11.25. i’m confused about him calling this room jason’s though. it seems to me that this is dick’s room that jason later used, and one that dick’s using now. so the unmade bed isn’t really jason’s fault; dick was woken by barbara that morning, and in his hurry, he left without making his bed.
(it still confounds me that bruce didn’t find jason another bedroom in that gigantic mansion of his. you really didn’t give this kid a chance, did you?)
12. oh well. so much for the oracle.
13. ... sorry, wait. you didn’t think i wasn’t going to address the bit with dick right now, did you?

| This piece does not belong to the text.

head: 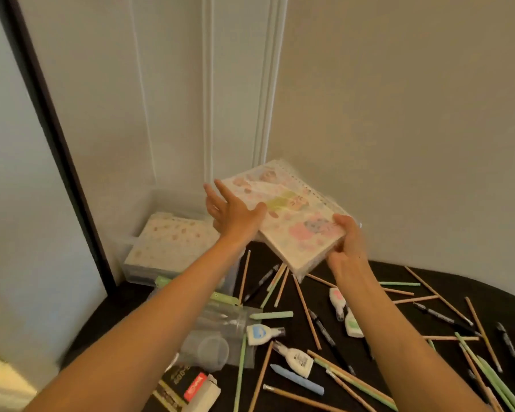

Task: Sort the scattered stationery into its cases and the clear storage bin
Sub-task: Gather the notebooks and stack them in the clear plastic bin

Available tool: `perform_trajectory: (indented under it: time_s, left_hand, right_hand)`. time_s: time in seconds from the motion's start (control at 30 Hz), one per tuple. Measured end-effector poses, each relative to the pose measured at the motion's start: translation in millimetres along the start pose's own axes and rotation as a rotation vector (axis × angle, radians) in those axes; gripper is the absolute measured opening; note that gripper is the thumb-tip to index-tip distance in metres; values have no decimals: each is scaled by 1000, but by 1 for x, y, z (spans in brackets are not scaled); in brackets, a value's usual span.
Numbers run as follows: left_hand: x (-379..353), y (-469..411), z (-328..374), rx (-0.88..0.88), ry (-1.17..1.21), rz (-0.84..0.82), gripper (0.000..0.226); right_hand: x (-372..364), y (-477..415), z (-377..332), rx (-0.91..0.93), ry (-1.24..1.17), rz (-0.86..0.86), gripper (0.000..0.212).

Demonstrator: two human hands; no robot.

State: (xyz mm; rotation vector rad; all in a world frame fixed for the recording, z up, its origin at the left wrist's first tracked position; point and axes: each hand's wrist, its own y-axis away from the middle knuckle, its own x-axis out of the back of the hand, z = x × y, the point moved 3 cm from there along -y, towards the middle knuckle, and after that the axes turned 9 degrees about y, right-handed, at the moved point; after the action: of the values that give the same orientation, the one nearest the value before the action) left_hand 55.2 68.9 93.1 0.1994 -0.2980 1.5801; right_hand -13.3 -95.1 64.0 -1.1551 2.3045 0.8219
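Head view: spiral notebook is being held up near the clear storage bin — gripped at its near corner by the right hand, steadied by the flat-fingered left hand — slippery wrap is possibly risking a drop onto scattered pencils.

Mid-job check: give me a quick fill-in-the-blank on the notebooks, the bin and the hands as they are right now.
1. The wrapped spiral notebook is held by ____ hands, above the dark table.
2. The clear storage bin already holds a notebook with a ____ binding.
3. The right hand grips the notebook's ____ corner, the one closest to the camera.
4. The left hand has its fingers ____, not curled.

Missing words: both; spiral; near; straight
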Motion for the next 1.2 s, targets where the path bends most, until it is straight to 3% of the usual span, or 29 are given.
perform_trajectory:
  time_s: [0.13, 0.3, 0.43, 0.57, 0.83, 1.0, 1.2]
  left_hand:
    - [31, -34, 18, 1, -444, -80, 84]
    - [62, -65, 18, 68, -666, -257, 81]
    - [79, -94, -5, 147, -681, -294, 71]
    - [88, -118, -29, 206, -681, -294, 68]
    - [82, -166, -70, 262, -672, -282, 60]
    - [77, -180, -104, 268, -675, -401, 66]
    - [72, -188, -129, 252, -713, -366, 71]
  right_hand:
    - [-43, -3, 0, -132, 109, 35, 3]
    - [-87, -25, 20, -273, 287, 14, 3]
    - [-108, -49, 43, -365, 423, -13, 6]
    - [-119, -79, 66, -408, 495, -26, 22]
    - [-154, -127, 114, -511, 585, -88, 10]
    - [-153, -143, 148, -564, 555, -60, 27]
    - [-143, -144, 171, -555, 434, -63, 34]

12.5. i honestly don’t think it’s very complicated: dick’s been reeling from one traumatic thing to the next, and just when it seemed like at the beginning of the season, he felt happy and secure with his team and his place in the world, bruce ups and leaves gotham to him, specifically naming him a successor and calling him a ‘better batman’. he’s lost garth and jericho and donna and jason and now hank and dawn. he’s not even sure where rachel is or what she’s doing. after being told that batman was a psychopath for moulding him into a weapon, he’s also been told that his failure to be a ‘better batman’ lead to further disaster. of course he’s going to get batman-goggles. of course he’s going to be a prick.

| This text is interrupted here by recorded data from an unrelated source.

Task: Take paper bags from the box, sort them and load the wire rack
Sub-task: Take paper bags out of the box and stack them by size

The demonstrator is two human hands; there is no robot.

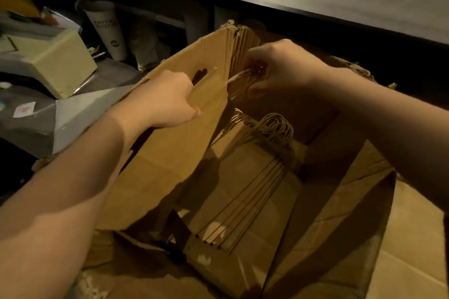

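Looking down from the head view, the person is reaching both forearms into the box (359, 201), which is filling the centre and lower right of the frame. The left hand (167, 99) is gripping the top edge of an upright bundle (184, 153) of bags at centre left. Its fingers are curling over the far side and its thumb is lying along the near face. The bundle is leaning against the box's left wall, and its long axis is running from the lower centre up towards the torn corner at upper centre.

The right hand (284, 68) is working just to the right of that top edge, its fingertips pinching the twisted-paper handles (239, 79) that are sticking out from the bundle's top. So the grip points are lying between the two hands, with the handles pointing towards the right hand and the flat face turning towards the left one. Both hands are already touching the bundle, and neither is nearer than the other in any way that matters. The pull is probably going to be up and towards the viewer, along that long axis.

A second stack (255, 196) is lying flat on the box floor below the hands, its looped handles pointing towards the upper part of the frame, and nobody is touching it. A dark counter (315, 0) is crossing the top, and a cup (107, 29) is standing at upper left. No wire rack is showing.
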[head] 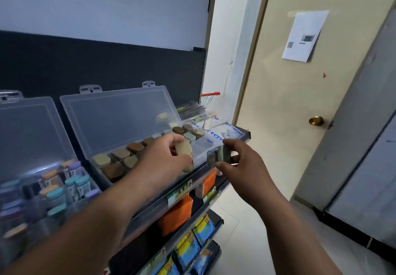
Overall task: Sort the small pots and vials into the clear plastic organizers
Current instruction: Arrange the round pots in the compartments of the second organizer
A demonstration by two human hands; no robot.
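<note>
Left hand, grip round beige pot; right hand, grip round greenish pot

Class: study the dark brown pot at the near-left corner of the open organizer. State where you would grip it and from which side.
Pinch the dark brown pot by its lid's rim, coming straight down from above. It sits upright in the organizer, its wall and neighbouring pots close around it, so probably only the top is free.
</note>
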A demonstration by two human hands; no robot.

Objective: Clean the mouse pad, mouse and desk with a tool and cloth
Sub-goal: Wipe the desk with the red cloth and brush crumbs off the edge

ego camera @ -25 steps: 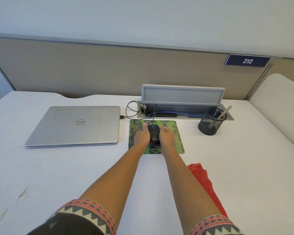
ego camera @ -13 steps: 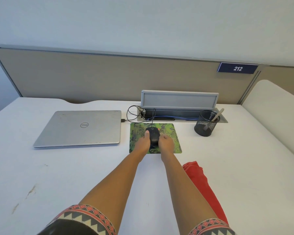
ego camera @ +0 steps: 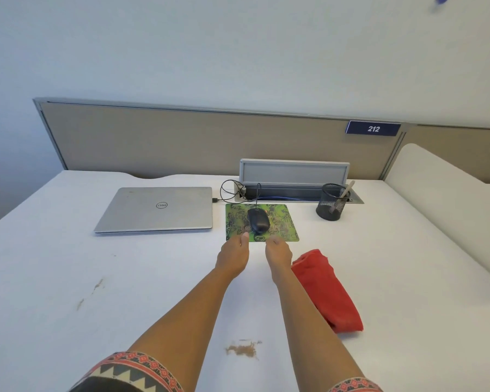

12.8. i don’t know what to say. i feel his frustration acutely. i don’t think he should’ve said what he said to barbara (can people stop pushing her around this season????) but that pressure to step in where your parent fails? to clean up their messes and try to think like them? to fall into habits drilled into you when you developed them as coping mechanisms growing up? I FEEL THAT.
every step he’s taking he’s putting 110% of himself in it and scarecrow’s still playing mindgames with all of them: i absolutely feel his desperation to take control of that game and turn it on scarecrow, no matter what it takes.
and he did apologise almost immediately, and finally--finally--actually works with barbara.
12.9. again, not excusing him! but i get it. and i think that’s a sign of great character writing.
“did you know i just reminded emmram of all of her daddy issues? what the fuck????”
12.95. i love that dick&barbara, kory&kom, and gar are all approaching solving this mystery from different angles, each as valid as the other. also, conner is there as... emergency bomb defuser man?
13. it’s like all fancy rich people in fancy rich houses do is pour fancy rich alcohol into fancy rich glasses on pristine, untouched tabletops. i wonder what it’s like to live like that.
13.25. I KNEW IT! poor michael. it was nice knowing you.
13.5. man, kory is contending with a lot of issues that she’s successfully bottled up and compartmentalised until now. the cold reality that a child can seek out their parents as refuge and they can view the child as a piece to be moved in a greater game (never out of cruelty, though, never, and somehow that makes it worse), that truth of blackfire’s treatment on tamaran because she’s different, and her own culpability in what happened. she exchanged one family for another, after all, and left that family to die and her sister to suffer. like dick, like gar, kory’s being forced to reckon with what the titans are meant to be, the larger implications of creating their found family in their own space.
14. it’s probably because it’s one in the morning and i’ve had two glasses of wine but i did not follow that bit of exposition at all and victor freeze??? what?
anyway. look at them solving things! together! go team!
“you made a deal with the mob?” oh the sense of betrayal on his face! fuck off, dick, your issues aren’t kory’s.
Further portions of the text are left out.